Nutrición de alta biodisponibilidad, manejo ambiental y programas sanitarios fortalecen la vida productiva de las gallinas y la calidad del huevo

Mejorar la longevidad de las gallinas ponedoras y la calidad de la cáscara de sus huevos representa un desafío fundamental para la industria avícola, ya que ambos factores inciden directamente en la productividad y la rentabilidad de las explotaciones. Para alcanzar estos objetivos, es necesario adoptar un enfoque integral que abarque desde la nutrición y el manejo ambiental, hasta la salud y la genética de las aves, garantizando así condiciones óptimas para prolongar la vida productiva y obtener huevos con cáscaras resistentes y de alta calidad.
Carlos Paulo Henrique Ronchi, médico veterinario especializado en avicultura, destaca que «los cuatro principales pilares de la avicultura son nutrición, sanidad, manejo y genética, estos cuatro pilares vienen mejorando mucho, y mejoran la calidad de las gallinas, la longevidad de las gallinas, nutrición de alta performance, manejo adecuado de temperatura». Según Ronchi, el ave moderna produce más pero consume menos alimento gracias a la selección genética, lo cual es vital, considerando que «el alimento representa el 70 % del costo de una operación». Además, enfatiza que «el alimento que debemos proveer tiene que tener alta biodisponibilidad, lo que significa alta calidad de absorción y alta capacidad de retención».
Para mejorar la longevidad de las gallinas ponedoras y la calidad de la cáscara, se deben implementar varias acciones clave:
Nutrición adecuada
Proveer una dieta balanceada con niveles óptimos de calcio, fósforo, vitamina D3 y otros minerales esenciales, fortaleciendo la estructura ósea y la formación de cáscaras resistentes.

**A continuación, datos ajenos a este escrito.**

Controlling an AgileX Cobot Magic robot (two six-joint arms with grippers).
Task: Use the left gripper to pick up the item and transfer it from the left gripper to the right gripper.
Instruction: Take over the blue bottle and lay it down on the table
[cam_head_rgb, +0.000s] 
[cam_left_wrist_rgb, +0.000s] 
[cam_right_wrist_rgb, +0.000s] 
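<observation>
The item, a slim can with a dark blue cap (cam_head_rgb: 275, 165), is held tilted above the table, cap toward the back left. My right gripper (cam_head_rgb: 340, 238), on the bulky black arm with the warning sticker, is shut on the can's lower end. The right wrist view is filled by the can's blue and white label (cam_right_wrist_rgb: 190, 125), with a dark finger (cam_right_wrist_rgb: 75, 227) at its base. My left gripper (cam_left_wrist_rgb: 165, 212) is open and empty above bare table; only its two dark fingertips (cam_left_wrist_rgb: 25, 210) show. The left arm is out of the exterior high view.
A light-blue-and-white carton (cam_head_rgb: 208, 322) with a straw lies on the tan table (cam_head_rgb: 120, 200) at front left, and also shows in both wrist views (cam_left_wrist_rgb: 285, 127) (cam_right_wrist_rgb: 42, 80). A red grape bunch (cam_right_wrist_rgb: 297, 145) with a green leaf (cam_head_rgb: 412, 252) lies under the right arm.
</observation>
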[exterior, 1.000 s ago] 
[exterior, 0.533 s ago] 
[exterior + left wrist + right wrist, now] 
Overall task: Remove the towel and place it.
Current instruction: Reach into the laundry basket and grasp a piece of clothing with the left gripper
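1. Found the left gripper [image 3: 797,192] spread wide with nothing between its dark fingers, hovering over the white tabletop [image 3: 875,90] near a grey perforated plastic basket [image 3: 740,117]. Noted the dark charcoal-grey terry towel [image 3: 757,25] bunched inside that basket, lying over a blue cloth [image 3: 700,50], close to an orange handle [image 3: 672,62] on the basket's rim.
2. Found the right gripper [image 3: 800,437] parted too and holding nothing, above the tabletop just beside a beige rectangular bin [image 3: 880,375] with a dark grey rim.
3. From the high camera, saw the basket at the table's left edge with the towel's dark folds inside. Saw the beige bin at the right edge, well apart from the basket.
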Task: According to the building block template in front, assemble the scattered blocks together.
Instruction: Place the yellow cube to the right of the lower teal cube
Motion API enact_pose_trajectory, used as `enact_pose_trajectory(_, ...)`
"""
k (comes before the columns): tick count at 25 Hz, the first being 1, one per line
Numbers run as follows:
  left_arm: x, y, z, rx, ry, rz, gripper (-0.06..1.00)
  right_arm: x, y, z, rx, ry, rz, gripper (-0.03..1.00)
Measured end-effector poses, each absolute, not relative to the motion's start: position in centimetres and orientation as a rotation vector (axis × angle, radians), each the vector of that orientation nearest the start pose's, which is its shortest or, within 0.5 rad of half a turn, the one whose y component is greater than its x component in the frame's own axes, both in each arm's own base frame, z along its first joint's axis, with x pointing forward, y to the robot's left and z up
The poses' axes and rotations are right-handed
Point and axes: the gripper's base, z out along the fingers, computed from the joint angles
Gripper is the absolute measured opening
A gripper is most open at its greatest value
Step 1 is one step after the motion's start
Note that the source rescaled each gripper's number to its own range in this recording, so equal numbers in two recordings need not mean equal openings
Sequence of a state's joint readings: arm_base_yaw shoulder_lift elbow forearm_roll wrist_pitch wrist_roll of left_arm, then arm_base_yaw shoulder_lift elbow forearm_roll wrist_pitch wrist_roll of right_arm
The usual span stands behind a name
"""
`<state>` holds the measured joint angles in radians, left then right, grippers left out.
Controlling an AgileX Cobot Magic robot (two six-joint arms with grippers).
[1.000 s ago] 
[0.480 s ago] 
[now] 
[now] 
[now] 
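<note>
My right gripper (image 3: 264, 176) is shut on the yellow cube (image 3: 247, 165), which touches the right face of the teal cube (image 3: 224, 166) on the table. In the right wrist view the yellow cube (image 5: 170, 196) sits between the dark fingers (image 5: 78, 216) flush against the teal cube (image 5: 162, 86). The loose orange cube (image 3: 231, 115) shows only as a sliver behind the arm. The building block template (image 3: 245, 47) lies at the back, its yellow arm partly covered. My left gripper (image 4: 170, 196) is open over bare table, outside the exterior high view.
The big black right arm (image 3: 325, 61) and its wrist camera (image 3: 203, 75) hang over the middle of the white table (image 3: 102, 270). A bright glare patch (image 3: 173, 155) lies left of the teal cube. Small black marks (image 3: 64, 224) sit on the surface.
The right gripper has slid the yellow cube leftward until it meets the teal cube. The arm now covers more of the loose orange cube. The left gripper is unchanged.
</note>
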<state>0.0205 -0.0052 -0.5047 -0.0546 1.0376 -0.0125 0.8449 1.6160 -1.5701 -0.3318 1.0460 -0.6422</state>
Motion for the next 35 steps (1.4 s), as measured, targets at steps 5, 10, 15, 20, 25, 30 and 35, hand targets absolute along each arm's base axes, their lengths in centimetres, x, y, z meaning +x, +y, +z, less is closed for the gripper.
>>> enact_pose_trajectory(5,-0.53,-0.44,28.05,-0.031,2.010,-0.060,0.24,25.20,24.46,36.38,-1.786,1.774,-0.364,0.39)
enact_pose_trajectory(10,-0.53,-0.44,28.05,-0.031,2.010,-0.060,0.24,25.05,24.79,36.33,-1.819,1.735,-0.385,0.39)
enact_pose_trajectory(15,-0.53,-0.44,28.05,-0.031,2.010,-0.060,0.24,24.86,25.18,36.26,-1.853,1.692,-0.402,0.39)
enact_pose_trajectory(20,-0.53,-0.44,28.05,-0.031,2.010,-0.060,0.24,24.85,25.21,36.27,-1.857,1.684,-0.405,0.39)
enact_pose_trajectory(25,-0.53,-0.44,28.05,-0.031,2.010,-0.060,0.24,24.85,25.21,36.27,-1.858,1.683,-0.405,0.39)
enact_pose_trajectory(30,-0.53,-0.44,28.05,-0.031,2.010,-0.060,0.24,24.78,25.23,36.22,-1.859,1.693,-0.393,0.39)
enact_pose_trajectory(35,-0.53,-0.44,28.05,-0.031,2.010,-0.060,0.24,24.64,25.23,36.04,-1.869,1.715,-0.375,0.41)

Controlar el balance energético y proteico para mantener la salud general del ave.

«El alimento representa el 70 % del costo de una operación». Además, enfatiza que «el alimento que debemos proveer tiene que tener alta biodisponibilidad, lo que significa alta calidad de absorción y alta capacidad de retención»


Manejo ambiental
Mantener condiciones óptimas de temperatura y ventilación para reducir el estrés térmico, que afecta negativamente la producción y la calidad del huevo.

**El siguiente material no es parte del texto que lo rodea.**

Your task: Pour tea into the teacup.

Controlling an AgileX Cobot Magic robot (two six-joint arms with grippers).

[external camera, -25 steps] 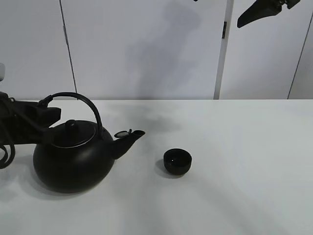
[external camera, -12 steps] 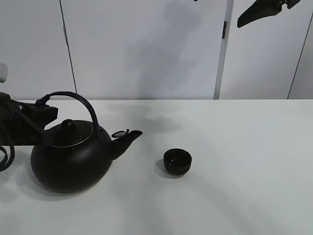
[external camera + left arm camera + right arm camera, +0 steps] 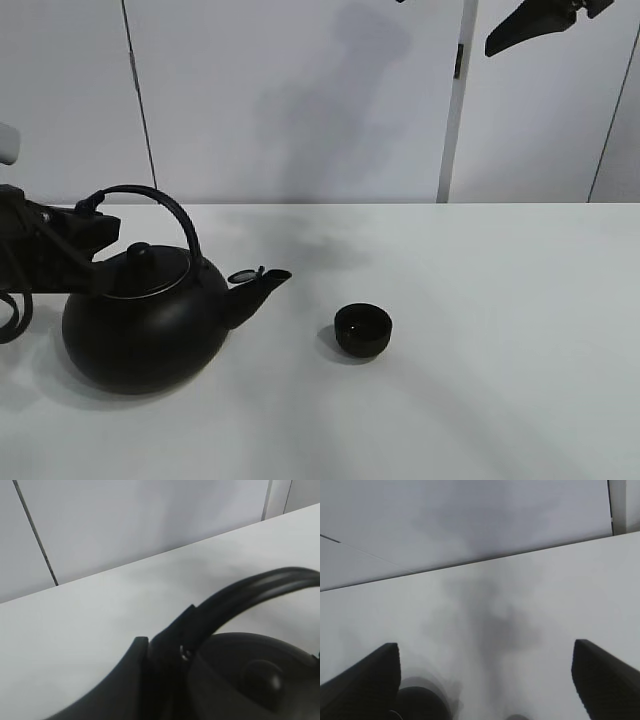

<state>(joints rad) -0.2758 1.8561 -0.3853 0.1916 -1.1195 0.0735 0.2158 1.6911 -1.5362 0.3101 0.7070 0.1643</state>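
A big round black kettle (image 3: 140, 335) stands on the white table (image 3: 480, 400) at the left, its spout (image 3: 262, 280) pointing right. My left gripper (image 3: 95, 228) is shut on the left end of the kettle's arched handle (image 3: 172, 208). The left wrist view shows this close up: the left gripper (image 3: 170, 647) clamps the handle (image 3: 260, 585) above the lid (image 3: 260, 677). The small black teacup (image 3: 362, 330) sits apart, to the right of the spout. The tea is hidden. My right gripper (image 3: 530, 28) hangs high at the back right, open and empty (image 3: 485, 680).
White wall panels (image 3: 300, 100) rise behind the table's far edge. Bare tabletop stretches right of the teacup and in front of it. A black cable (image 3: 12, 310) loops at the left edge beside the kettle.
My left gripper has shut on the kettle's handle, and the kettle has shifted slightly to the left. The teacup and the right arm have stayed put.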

Utilizar sistemas de iluminación adecuados para regular los ciclos reproductivos y mejorar la persistencia de postura.
Salud y prevención de enfermedades
Implementar programas de vacunación y bioseguridad para evitar infecciones que comprometan la salud ósea o reproductiva.
Realizar monitoreos periódicos para detectar y corregir problemas sanitarios a tiempo.
Genética y selección
Utilizar líneas genéticas seleccionadas por su resistencia, productividad y calidad de huevo, asegurando un buen desempeño durante la vida productiva.

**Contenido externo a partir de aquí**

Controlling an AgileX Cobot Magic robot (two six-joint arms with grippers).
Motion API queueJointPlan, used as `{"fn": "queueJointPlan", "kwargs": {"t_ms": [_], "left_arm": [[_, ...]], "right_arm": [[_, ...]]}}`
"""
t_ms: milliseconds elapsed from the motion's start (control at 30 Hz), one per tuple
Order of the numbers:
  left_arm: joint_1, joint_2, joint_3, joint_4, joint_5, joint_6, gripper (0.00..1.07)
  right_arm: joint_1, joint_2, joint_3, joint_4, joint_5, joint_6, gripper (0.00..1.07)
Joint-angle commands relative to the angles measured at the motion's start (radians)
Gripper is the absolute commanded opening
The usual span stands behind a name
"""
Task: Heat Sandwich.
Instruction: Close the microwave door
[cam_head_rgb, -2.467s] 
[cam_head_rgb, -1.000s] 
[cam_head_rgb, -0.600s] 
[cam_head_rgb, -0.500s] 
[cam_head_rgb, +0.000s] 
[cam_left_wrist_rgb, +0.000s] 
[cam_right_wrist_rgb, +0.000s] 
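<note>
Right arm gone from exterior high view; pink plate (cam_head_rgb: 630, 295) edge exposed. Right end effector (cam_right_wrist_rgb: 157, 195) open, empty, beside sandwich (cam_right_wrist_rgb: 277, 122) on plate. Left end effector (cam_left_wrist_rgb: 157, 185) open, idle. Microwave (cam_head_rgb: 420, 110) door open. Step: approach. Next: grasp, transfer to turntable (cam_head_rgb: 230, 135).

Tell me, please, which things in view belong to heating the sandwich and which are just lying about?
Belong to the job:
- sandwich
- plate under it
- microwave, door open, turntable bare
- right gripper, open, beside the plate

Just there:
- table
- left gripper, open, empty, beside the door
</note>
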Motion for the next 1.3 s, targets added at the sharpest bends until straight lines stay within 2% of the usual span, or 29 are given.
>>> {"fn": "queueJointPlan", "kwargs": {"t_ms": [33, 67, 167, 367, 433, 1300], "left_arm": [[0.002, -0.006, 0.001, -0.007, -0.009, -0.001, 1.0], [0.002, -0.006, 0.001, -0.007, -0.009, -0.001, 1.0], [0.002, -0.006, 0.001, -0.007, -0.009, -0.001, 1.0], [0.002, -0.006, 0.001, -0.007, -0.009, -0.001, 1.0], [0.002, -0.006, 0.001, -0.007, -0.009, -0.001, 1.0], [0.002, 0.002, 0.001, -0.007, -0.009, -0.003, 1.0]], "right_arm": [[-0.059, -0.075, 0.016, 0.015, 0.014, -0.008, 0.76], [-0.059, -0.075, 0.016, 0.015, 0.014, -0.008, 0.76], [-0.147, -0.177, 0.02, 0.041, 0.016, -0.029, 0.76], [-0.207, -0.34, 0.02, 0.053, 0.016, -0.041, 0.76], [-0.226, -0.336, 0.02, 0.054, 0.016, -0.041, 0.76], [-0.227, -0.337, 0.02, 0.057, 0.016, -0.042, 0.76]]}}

Manejo del estrés y bienestar animal
Minimizar factores estresantes como el hacinamiento, el manejo brusco o ruidos fuertes, que pueden afectar la salud y productividad.
Garantizar acceso constante a agua fresca y limpia.
Monitoreo y control de calidad
Registrar datos de producción y calidad para detectar tendencias y aplicar mejoras continuas.
Inspeccionar la calidad de la cáscara durante la producción para tomar decisiones oportunas.
Entre los elementos nutricionales, los minerales orgánicos juegan un papel esencial en la longevidad de las aves. Ronchi explica que el selenio orgánico es fundamental porque «disminuye el proceso de muerte celular natural» mediante la activación de la enzima glutatión peroxidasa, que reduce la oxidación del citoplasma celular. Esto significa que «mientras más selenio orgánico haya disponible en la célula, más trabaja la glutatión peroxidasa y menos la célula muere por estrés». Además, el selenio contribuye al fortalecimiento del sistema inmunológico y debe aplicarse desde etapas tempranas para optimizar la respuesta inmunitaria durante las vacunaciones.
Calidad de la cáscara
En cuanto a la calidad de la cáscara, esta está compuesta en un 95% por carbonato de calcio. Hoy en día, se utilizan calcios orgánicos de alta biodisponibilidad, que se absorben eficientemente y se depositan primero en los huesos para luego ser transferidos al oviducto, donde se forma la cáscara. Ronchi subraya que «para que el huevo llegue en buen estado a su destino, mientras más calcio tenga la gallina, más resistencia tendrá la cáscara».
Implementando estas prácticas integrales, la industria avícola puede prolongar la vida productiva de las gallinas ponedoras y asegurar una producción constante de huevos con cáscaras fuertes, lo que se traduce en mayores beneficios económicos y mejor bienestar animal.